WHAT IS REQUIRED: Keep only the lines from the top of the listing through the one with "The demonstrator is", and reproduce them unaltered.

DATASET EXCERPT:
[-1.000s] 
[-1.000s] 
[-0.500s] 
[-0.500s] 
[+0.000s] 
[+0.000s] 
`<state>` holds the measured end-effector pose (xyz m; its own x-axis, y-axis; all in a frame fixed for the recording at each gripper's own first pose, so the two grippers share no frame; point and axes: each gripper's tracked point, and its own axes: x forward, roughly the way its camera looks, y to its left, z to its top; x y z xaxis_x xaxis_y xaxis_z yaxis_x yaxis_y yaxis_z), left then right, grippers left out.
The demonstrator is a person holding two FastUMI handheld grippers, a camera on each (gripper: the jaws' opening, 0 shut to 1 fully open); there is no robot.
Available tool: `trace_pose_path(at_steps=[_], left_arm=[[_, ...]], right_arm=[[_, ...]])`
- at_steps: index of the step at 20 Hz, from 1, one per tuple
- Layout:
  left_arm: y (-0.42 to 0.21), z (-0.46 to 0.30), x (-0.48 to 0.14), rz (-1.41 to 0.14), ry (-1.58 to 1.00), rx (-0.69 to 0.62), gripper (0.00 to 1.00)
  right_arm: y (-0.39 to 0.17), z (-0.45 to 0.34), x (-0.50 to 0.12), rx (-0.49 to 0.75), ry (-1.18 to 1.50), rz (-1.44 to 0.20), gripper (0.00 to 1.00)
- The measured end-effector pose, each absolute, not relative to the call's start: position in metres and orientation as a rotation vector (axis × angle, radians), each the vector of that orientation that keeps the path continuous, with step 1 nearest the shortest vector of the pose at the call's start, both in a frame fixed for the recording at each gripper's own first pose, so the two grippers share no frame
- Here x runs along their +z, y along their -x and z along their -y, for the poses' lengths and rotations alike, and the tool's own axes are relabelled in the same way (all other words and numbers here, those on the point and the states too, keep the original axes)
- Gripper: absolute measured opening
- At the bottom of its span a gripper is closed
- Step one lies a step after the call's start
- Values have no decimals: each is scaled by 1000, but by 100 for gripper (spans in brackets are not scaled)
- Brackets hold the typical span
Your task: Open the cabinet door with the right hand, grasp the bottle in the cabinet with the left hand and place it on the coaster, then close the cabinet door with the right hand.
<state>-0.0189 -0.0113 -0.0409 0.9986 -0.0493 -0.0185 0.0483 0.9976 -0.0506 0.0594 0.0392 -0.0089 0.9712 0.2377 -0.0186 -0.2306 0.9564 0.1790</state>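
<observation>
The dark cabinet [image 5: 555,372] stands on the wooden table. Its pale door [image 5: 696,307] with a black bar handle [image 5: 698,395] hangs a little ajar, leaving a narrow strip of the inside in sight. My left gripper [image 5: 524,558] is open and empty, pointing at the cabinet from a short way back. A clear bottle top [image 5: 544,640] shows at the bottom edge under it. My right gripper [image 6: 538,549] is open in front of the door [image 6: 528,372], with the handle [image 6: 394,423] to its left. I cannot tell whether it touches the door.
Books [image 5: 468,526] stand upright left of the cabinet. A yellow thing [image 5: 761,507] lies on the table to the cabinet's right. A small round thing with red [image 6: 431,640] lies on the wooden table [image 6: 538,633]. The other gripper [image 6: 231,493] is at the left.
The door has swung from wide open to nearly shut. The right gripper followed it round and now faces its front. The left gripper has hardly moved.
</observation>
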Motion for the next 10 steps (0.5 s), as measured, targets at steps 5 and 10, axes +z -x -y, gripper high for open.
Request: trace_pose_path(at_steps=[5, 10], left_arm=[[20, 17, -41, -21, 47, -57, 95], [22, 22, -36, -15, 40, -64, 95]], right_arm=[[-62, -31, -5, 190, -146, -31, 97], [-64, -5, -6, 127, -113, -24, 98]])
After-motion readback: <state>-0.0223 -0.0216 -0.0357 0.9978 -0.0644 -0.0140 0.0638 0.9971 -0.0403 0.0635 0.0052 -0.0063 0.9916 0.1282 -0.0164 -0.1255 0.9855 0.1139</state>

TASK SOLUTION:
[-1.000s] 
[-1.000s] 
[-0.500s] 
[-0.500s] 
[+0.000s] 
[+0.000s] 
`<state>` holds the measured end-effector pose (xyz m; its own x-axis, y-axis; all in a frame fixed for the recording at each gripper's own first pose, so the two grippers share no frame; point and axes: each gripper's tracked point, and its own axes: x forward, roughly the way its camera looks, y to its left, z to its top; x y z xaxis_x xaxis_y xaxis_z yaxis_x yaxis_y yaxis_z), left then right, grippers left out.
The demonstrator is a person holding two FastUMI handheld grippers, a camera on each (gripper: the jaws' opening, 0 shut to 1 fully open); there is no robot.

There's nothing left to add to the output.